You Have Your
History, I Have Mine
Brian Taylor for The Chronicle Review
June 8, 2015 By Ted
Gup
Recently,
it seems, one headline after another has been rooted in the long
ago. Poland’s prime minister demands
an apology after the FBI director suggests that the Poles were
complicit in the Holocaust. Turkey’s president rails against
the pope for saying that, a century ago, the Turks committed
genocide against the Armenians. Japan’s prime minister
asks
to amend an American history book that accuses Japanese troops in
World War II of forcing Korean women into prostitution — the
so-called comfort women.
Lies, all lies, they say.
Day after day, the news is filled with such
conflict, not over what is but what was. The past proves to be as
inflammatory as the present. "The past is never dead, it’s not even
past," observed William Faulkner. In grade school, we learned
history was composed of accepted facts and dates that neatly
yielded to true-and-false quizzes. As adults, we discover history
to be utterly fluid, a changeling that spurns hard facts and cold
truths. Far from the calm reflecting pool presented to us in youth,
we now see it as a caldron of resentment and recrimination. History
does not resolve. It festers.
But these days I am left to wonder what remains of
history, and what can be trusted of a past that is forever at the
beck and call of a self-serving present. Is anything indisputable?

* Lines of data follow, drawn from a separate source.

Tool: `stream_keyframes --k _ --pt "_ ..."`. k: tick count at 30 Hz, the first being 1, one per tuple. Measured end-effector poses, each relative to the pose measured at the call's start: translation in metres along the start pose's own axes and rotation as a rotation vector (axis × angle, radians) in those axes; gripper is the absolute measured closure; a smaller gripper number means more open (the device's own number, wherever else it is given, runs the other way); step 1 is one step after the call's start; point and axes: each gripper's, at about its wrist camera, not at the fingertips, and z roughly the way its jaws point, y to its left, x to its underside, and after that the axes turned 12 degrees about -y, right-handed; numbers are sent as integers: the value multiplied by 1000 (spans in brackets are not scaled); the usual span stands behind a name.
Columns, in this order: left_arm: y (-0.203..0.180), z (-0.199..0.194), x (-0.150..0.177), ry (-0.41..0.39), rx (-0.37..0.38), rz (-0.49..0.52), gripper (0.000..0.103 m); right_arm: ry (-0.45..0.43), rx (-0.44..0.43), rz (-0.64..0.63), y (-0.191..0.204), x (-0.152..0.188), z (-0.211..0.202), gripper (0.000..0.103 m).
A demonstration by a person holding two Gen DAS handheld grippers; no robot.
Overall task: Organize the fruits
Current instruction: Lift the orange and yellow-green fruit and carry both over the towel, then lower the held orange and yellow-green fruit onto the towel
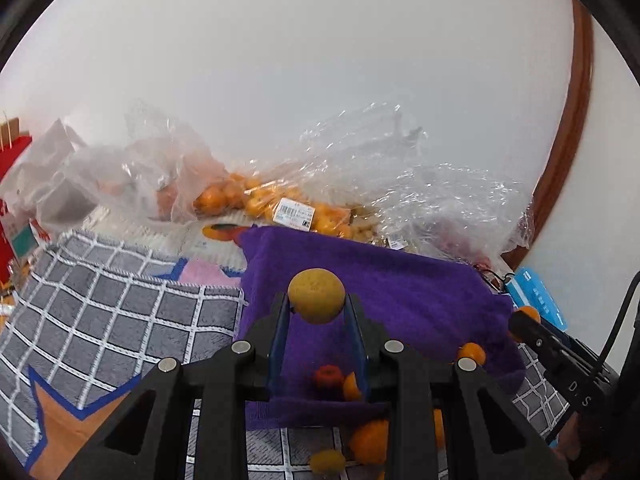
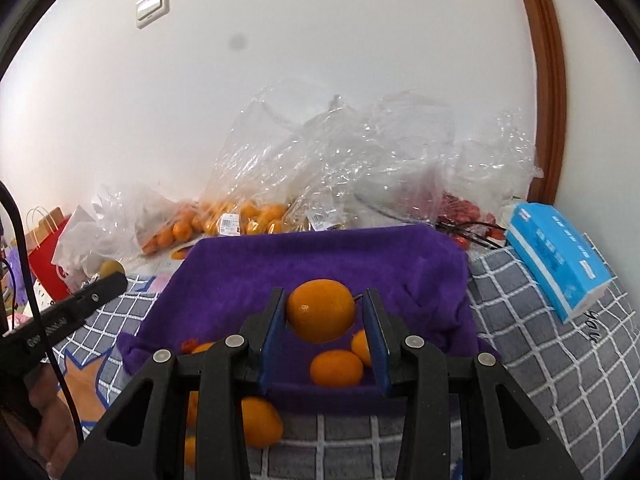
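My left gripper [image 1: 317,300] is shut on a dull yellow round fruit [image 1: 316,295], held above a purple towel [image 1: 400,280]. My right gripper [image 2: 323,308] is shut on a bright orange [image 2: 321,309] over the same purple towel [image 2: 320,256]. On the towel lie two oranges [image 2: 337,367] and, in the left wrist view, a small red fruit [image 1: 328,376] beside an orange [image 1: 352,387]. The right gripper's tip [image 1: 524,322] shows at the right edge of the left wrist view with its orange behind it; the left gripper's finger [image 2: 100,288] juts in at the left of the right wrist view.
Clear plastic bags of oranges [image 2: 240,216] and red fruit [image 2: 460,208] pile against the white wall. A blue tissue pack [image 2: 560,256] lies right of the towel. Loose oranges [image 2: 260,420] rest on the grey checked blanket [image 2: 560,360]. A red paper bag [image 2: 44,248] stands at left.
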Motion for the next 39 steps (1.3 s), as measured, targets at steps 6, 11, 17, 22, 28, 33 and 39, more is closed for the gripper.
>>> stream_keyframes --k 6,11,17,22,28,33,39 --pt "3 8 13 -8 -37 35 76 7 -12 37 -1 7 18 65" --pt "3 8 16 -33 -29 33 76 3 18 43 -10 11 21 65" --pt "2 16 24 -7 -23 16 76 35 17 112 -27 14 29 65" --pt "2 26 30 33 -20 21 76 67 18 130 -32 23 38 65" --pt "3 31 32 51 -17 16 76 96 20 65 -20 34 45 65" --pt "5 34 33 65 -14 5 76 90 28 -17 -5 39 44 65" --pt "7 39 35 95 0 -11 76 86 31 -67 3 44 45 64"
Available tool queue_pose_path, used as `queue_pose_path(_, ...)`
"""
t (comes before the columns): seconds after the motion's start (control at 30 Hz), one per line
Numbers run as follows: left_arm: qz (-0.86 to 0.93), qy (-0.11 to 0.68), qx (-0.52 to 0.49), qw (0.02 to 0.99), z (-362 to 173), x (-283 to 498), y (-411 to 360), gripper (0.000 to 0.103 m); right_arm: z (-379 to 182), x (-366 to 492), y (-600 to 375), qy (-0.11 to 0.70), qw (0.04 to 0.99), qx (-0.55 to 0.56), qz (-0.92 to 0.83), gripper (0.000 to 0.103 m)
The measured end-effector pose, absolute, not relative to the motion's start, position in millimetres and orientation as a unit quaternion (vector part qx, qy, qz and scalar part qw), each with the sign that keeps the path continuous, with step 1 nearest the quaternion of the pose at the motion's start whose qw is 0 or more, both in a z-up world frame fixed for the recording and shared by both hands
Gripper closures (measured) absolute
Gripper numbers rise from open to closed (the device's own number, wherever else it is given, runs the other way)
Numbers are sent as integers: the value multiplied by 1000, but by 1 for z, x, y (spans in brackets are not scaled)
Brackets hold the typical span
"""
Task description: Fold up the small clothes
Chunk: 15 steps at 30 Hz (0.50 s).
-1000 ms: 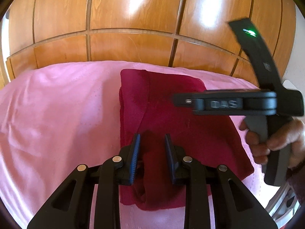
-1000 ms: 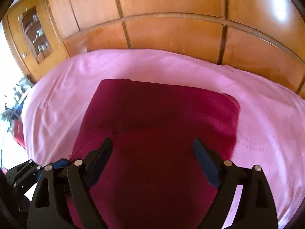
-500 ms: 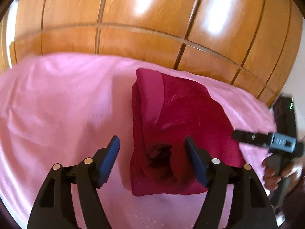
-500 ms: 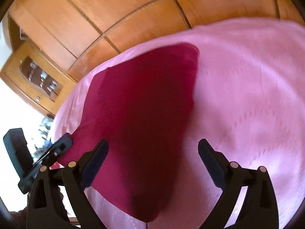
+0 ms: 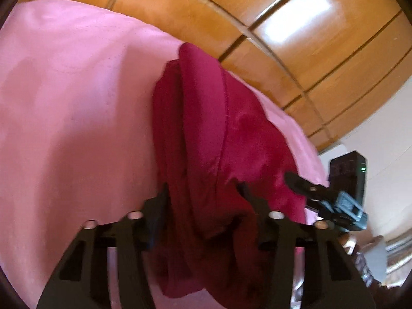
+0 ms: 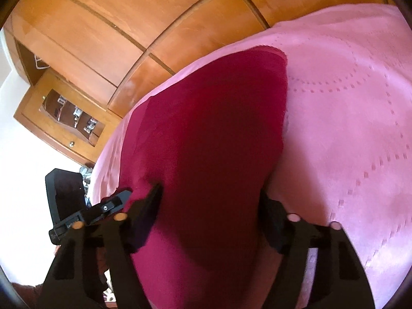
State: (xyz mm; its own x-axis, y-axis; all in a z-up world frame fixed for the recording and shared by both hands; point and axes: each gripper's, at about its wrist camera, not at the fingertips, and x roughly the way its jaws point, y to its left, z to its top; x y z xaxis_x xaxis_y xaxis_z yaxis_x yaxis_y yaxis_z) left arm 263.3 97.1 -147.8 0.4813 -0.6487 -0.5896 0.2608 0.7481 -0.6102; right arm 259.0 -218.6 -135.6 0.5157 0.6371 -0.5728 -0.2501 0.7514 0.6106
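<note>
Dark red garment [image 5: 219,134] lying folded on pink bed cover [image 5: 77,103], near its wardrobe-side edge. Left hand-held gripper [image 5: 203,206] and right hand-held gripper [image 6: 211,206] both closing, cloth between the jaws, likely to lift the near end for another fold.

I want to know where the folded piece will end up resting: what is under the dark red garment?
A pink bedcover lies under the dark red garment and shows on both sides. Whatever is directly beneath the garment's own folds is covered.
</note>
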Motion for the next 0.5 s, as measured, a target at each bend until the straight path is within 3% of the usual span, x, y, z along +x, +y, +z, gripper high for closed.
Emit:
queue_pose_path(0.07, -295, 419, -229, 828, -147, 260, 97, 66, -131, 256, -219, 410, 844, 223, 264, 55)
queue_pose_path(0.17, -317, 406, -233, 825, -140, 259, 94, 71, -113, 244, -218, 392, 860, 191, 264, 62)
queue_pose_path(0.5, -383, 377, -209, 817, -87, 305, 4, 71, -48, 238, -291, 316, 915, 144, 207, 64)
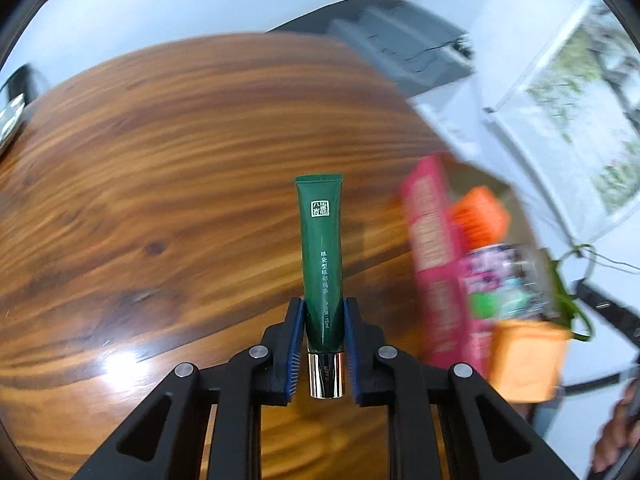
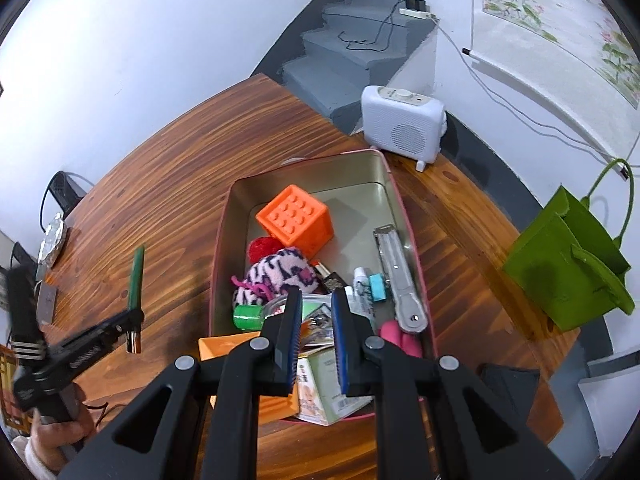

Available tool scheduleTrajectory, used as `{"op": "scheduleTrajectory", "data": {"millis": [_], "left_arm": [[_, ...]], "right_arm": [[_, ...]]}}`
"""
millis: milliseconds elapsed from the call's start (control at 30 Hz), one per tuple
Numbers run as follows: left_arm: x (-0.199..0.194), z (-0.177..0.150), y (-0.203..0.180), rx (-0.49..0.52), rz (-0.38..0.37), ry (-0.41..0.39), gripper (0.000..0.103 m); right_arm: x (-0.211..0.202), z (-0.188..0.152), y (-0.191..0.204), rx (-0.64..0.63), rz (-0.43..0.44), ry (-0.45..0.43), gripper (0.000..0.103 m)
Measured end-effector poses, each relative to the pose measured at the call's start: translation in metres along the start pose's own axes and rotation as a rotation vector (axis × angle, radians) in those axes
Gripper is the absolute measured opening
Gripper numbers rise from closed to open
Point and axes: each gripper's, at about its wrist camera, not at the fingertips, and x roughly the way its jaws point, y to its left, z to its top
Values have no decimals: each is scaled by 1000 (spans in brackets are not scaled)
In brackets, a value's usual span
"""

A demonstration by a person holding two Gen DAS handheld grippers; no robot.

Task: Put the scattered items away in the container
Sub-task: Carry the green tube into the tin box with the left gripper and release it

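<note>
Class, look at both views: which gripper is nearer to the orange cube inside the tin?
Right. The right gripper hangs over the tin, just short of the orange cube. The left gripper is outside the tin, off to its left, holding a green tube.

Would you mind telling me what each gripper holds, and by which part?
The left gripper holds the green tube by its lower end, just above the metallic cap. The right gripper is shut and holds nothing.
</note>
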Motion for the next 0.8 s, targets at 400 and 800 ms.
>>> {"op": "scheduleTrajectory", "data": {"millis": [400, 800], "left_arm": [[28, 30, -101, 182, -170, 23, 21], [18, 26, -99, 109, -173, -17, 75]], "right_arm": [[-3, -8, -23, 34, -27, 7, 48], [1, -10, -28, -7, -56, 38, 71]]}}
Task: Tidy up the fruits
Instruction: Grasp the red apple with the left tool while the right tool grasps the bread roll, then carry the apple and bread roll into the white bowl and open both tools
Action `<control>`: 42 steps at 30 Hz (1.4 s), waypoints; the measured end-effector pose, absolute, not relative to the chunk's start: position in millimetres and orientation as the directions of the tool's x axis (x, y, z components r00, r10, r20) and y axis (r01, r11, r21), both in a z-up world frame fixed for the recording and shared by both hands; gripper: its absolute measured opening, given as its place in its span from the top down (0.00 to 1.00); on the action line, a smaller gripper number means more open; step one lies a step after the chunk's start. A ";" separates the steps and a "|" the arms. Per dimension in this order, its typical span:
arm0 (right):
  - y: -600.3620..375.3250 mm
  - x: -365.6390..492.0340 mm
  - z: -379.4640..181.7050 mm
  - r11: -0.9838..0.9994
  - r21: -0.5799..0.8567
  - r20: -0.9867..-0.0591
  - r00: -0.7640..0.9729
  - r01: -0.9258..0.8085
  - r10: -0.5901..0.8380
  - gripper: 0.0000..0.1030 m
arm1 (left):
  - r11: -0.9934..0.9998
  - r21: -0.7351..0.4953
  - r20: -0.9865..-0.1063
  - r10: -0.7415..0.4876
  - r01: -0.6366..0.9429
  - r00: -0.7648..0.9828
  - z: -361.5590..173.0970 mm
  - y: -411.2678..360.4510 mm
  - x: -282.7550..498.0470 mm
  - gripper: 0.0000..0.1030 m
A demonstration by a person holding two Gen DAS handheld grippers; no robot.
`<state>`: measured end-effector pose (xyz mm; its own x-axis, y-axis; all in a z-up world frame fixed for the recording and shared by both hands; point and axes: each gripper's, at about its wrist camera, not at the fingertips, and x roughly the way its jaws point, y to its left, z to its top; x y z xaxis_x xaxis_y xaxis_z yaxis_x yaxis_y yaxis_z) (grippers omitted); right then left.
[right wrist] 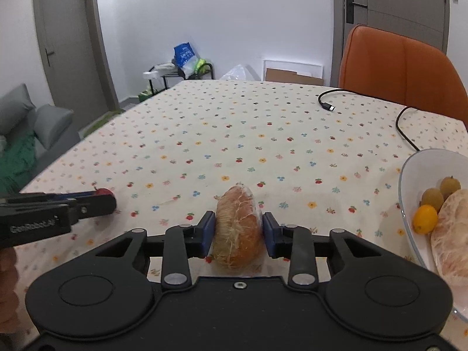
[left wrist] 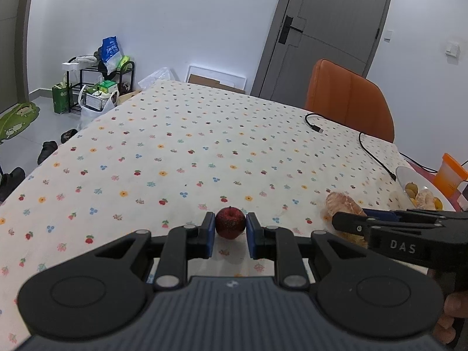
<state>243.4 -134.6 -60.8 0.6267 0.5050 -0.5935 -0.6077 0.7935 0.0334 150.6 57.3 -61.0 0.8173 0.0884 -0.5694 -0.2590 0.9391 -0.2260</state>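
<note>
Cotton-look tablecloth (left wrist: 181, 146), cream w/ small fruit-and-flower print, is seen covering the whole table in both views. Orange chair (right wrist: 400, 70) is set at the far right edge of the table. White bowl (right wrist: 409, 204) is seen on the cloth at the right; it holds three small yellow-green citrus fruits (right wrist: 425, 218) and a peeled pomelo piece (right wrist: 450, 234) resting against them. Right gripper (right wrist: 238, 235) is positioned low over the cloth, left of the bowl, w/ a wrapped peeled pomelo segment (right wrist: 238, 228) between its blue pads (right wrist: 209, 231); left pad appears to touch the fruit, right pad looks just apart, so a firm grip can't be confirmed from the right wrist view. In the left wrist view the same segment is partly hidden behind the right gripper's fingers. Left gripper (left wrist: 230, 235) is placed further left, approx. level w/ the right one, jaws standing either side of a small red apple (left wrist: 230, 222) that sits on the cloth; pads are at or v. near the skin on both sides, contact can't be told. Black USB cable (right wrist: 327, 103) is laid on the cloth near the chair, well apart from both fruits. Holder's fingers are visible at the frame edge beside each gripper.
</note>
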 end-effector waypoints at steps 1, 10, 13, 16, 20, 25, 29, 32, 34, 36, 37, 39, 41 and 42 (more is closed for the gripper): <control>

The corpses, the annexations, the genocides are all now punctuated
by question marks and asterisks, entangled in the dialectics of
nationalism and identity politics. Does historical fact even exist,
or is it simply a relativistic construct?
History has always been suspect. More than 2,000
years ago, Herodotus became known as both "The Father of History"
and "The Father of Lies." More recently, Henry Ford declared that
"history is more or less bunk." But today, more than ever, it seems
history has hijacked the headlines, become the fault line between
friends and foes, and a frontline in the culture wars. It’s not as
if we don’t already have enough discord to occupy us without having
to dip into the past. But there it is. Today’s lesson: There is no
"was," only "is."
Now I confess, I am no scholar. I am but a
journalist — a myopic creature of deadlines and foreshortened
horizons. But I have always been drawn to history, first as a
classics major, then as the author of three books that delved into
the past. I have no overarching theory of history, but I am left to
wonder whether our relationship with the past has itself undergone
a sea change.
Society appears to be in the midst of some sort of
tectonic shift, from a culture that identified certain bedrock
facts — the historical canon — to one rooted in evidence, which is
to say those renderings of the past that support an argument, be it
religious, ideological, scholarly, or nationalistic. Even the word
"facts" is cushioned by quotation marks or air quotes. The
abdication of a fact-based study (or its evolution into a nuanced
and inquiring discipline) is lauded as a step toward enlightenment
and universal enfranchisement. Those who still speak longingly of
facts as sacrosanct risk being seen as parochial, shortsighted, and
naïve — throwbacks to an earlier and discredited regime. History is
now a cafeteria: Take what you like, leave the rest.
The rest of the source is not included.